Only an exact, complete copy of the listing will serve as the answer.

Segment Open

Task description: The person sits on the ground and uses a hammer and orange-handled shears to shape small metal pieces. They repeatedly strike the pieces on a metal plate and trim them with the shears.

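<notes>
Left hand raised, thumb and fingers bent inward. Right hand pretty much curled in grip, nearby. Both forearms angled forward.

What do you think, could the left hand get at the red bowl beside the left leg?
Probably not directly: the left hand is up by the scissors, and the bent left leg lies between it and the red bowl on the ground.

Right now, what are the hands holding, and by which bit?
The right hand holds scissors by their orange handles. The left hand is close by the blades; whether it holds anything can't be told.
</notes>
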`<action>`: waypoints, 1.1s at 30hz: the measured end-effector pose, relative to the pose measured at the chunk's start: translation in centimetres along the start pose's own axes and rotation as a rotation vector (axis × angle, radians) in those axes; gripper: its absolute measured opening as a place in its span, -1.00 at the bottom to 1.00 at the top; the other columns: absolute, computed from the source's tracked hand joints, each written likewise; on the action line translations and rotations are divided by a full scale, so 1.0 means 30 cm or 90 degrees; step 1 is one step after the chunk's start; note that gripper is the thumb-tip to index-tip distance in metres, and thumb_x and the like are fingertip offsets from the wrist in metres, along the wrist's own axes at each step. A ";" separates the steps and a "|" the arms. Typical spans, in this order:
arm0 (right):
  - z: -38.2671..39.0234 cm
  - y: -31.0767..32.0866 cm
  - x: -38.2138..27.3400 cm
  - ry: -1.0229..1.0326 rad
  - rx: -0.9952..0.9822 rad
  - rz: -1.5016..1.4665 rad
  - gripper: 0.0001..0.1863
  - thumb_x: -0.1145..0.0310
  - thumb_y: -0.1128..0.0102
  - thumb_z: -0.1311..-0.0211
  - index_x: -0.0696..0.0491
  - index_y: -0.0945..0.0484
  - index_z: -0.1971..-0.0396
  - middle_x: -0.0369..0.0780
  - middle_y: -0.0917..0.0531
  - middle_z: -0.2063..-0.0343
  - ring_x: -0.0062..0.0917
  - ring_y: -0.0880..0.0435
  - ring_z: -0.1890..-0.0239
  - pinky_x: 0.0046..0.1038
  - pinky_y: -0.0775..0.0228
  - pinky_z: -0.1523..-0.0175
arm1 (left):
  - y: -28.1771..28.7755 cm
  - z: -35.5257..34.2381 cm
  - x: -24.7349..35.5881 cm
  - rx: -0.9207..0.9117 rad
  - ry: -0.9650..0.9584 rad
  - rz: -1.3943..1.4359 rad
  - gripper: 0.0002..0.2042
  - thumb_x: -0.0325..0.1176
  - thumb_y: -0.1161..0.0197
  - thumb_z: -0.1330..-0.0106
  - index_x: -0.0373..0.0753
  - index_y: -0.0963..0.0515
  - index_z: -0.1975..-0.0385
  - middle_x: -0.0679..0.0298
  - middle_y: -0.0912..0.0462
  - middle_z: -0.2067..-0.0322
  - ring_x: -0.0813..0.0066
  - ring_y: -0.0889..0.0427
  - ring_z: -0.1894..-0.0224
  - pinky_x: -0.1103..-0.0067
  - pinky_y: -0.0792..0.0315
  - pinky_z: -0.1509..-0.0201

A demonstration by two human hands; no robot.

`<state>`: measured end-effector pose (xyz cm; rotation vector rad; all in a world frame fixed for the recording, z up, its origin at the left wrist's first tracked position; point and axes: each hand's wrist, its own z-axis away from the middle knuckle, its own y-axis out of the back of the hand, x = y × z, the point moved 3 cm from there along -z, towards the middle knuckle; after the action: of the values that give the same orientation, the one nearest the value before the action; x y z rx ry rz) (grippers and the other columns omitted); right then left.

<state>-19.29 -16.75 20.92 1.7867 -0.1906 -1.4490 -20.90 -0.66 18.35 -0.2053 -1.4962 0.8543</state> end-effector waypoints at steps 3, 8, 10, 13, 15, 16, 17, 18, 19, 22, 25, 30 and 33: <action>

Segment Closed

Expected output =>
Task description: The person sits on the ground and uses a hammer and orange-handled shears to shape small metal pieces. They repeatedly strike the pieces on a metal plate and trim them with the shears.

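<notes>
Left hand raised, thumb and fingers bent inward. Right hand pretty much curled in grip, nearby. Both forearms angled forward.

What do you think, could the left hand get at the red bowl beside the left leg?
Probably not directly: the left hand is up by the scissors, and the bent left leg lies between it and the red bowl on the ground.

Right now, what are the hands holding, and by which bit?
The right hand holds scissors by their orange handles. The left hand is close by the blades; whether it holds anything can't be told.
</notes>
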`<action>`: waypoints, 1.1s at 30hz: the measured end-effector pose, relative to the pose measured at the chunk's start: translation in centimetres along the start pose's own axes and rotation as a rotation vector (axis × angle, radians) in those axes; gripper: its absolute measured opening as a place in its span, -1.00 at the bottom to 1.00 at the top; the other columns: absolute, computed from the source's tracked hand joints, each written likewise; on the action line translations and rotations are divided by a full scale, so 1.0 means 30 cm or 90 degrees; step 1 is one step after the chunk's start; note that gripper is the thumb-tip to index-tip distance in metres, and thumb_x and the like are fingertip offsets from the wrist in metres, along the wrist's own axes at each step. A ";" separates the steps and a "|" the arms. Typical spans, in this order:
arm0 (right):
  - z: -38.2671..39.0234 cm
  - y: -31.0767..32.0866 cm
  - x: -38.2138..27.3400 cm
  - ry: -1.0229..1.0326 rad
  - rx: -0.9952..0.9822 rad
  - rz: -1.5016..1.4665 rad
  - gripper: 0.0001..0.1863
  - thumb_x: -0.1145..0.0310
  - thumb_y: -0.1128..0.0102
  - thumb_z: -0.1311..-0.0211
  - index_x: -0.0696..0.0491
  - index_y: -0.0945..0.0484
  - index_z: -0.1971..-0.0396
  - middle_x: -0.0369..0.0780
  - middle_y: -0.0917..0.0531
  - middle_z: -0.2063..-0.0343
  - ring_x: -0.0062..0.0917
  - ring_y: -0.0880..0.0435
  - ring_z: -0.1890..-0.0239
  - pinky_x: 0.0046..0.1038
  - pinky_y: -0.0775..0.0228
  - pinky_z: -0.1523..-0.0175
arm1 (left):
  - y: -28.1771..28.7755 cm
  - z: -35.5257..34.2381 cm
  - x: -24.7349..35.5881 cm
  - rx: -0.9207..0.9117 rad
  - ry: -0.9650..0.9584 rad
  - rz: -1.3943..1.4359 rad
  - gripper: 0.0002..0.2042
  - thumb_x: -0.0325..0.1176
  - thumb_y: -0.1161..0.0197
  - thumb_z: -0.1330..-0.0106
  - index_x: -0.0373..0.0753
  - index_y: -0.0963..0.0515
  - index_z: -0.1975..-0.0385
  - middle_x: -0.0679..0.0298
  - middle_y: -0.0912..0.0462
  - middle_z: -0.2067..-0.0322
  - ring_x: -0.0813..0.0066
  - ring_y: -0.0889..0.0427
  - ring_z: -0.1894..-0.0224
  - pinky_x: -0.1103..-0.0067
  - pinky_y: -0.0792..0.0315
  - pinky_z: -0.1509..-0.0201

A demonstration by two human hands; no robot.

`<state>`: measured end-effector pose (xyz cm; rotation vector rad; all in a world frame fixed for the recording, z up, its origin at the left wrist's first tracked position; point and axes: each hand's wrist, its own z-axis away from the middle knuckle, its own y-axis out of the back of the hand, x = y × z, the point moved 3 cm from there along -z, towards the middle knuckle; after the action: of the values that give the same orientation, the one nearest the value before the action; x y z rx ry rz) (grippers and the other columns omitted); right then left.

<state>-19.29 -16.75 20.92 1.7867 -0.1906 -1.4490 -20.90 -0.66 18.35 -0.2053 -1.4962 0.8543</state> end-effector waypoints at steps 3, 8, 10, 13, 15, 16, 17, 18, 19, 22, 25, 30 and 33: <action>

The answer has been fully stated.